Investigation on improving the residual mechanical properties of reinforcement steel and bond strength of concrete exposed to elevated temperature

Concrete and reinforcement steel are essential building materials widely used in composite construction due to their advantages, such as strength, durability and ease of availability. Fire is one of the critical hazards that causes severe damage to the structure and leads to progressive collapse. Due to the intensity of fire exposure, the concrete and reinforcing steel significantly losses their inherent mechanical properties and service life. Minimizing the fire-induced damage and failure are the primary objectives in the design of concrete structures.
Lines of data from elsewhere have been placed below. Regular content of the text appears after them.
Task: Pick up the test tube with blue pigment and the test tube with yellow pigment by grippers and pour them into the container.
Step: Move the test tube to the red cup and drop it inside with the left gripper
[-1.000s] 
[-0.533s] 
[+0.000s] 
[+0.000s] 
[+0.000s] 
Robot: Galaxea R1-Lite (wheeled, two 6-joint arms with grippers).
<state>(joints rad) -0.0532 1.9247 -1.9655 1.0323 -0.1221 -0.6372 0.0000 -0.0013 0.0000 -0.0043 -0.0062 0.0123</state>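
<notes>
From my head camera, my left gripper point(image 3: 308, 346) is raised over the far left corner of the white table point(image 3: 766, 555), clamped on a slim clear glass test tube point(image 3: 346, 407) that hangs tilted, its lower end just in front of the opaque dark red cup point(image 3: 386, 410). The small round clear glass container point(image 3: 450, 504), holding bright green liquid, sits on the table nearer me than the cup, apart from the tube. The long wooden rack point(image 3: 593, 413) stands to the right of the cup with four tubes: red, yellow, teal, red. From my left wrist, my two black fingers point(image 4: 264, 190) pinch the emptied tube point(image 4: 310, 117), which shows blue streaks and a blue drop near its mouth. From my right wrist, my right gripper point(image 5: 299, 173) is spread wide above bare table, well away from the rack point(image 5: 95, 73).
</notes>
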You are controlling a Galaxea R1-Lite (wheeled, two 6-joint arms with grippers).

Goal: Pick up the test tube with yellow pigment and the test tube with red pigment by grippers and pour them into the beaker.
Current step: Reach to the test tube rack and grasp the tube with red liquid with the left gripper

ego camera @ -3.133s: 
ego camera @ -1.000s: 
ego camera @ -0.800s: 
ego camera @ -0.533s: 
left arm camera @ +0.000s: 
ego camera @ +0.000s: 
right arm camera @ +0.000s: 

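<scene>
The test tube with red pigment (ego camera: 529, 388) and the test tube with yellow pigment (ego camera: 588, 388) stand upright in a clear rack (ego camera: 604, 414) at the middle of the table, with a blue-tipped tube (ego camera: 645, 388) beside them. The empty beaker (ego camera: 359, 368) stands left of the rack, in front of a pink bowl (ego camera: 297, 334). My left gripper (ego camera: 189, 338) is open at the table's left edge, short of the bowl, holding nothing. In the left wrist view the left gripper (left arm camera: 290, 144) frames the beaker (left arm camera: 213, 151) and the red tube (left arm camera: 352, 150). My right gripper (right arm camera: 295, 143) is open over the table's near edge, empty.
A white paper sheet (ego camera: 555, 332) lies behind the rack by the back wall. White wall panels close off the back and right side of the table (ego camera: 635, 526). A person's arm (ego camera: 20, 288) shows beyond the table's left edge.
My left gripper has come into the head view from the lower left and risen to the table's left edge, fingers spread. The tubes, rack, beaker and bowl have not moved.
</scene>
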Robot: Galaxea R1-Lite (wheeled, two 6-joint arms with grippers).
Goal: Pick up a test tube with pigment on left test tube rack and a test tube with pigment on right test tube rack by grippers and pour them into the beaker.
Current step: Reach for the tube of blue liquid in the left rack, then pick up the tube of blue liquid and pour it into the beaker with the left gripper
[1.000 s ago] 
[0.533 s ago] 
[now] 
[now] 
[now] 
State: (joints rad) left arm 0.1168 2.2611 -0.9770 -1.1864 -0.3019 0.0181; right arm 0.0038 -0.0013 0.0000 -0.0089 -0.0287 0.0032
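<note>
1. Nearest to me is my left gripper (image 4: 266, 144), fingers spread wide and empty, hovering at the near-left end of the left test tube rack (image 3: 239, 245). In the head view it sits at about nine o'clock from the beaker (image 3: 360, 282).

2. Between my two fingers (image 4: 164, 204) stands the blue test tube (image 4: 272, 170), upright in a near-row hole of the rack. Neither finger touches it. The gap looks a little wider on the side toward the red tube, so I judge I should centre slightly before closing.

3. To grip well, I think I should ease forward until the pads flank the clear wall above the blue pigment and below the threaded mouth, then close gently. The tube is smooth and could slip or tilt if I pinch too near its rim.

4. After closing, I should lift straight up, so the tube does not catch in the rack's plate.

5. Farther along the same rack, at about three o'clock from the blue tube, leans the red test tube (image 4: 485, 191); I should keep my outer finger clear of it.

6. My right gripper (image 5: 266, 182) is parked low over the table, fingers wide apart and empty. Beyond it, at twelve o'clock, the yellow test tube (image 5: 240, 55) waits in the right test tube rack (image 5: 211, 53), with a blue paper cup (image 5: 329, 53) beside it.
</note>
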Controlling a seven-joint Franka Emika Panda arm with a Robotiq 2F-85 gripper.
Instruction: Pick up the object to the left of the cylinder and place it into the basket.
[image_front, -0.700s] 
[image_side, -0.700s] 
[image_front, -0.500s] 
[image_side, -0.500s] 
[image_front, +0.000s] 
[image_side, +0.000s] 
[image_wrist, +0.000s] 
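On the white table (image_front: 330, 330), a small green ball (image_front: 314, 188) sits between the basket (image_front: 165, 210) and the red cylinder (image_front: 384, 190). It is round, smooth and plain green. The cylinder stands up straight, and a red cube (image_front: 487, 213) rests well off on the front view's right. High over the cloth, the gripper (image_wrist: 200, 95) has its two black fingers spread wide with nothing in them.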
Therefore, an extensive experimental attempt was undertaken to evaluate the pull out behaviour and also to improve the bond performance of concrete and reinforcement steel when exposed to elevated temperature. A cement based perlite coating was developed as a protective material to safeguard the concrete in the study. All the pull out bond test specimens were heated following the ISO 834 standard fire curve, and subsequently cooled either by air or water. Residual mechanical properties of steel rebar such as yield strength, ultimate strength, elastic modulus, shear and bending capacity were evaluated after the exposure to elevated temperature. Investigations were conducted on pull out specimens to evaluate the bond stress slip behaviour and bond strength of concrete. A detailed physical observation was made on the failed concrete specimens to examine the damage. A drastic reduction in bond strength of concrete and tensile strength of the rebar were observed while increasing the duration of heating. Also, it was observed that the coated specimens exhibited better performance by retaining the bond strength and yield strength of the rebar.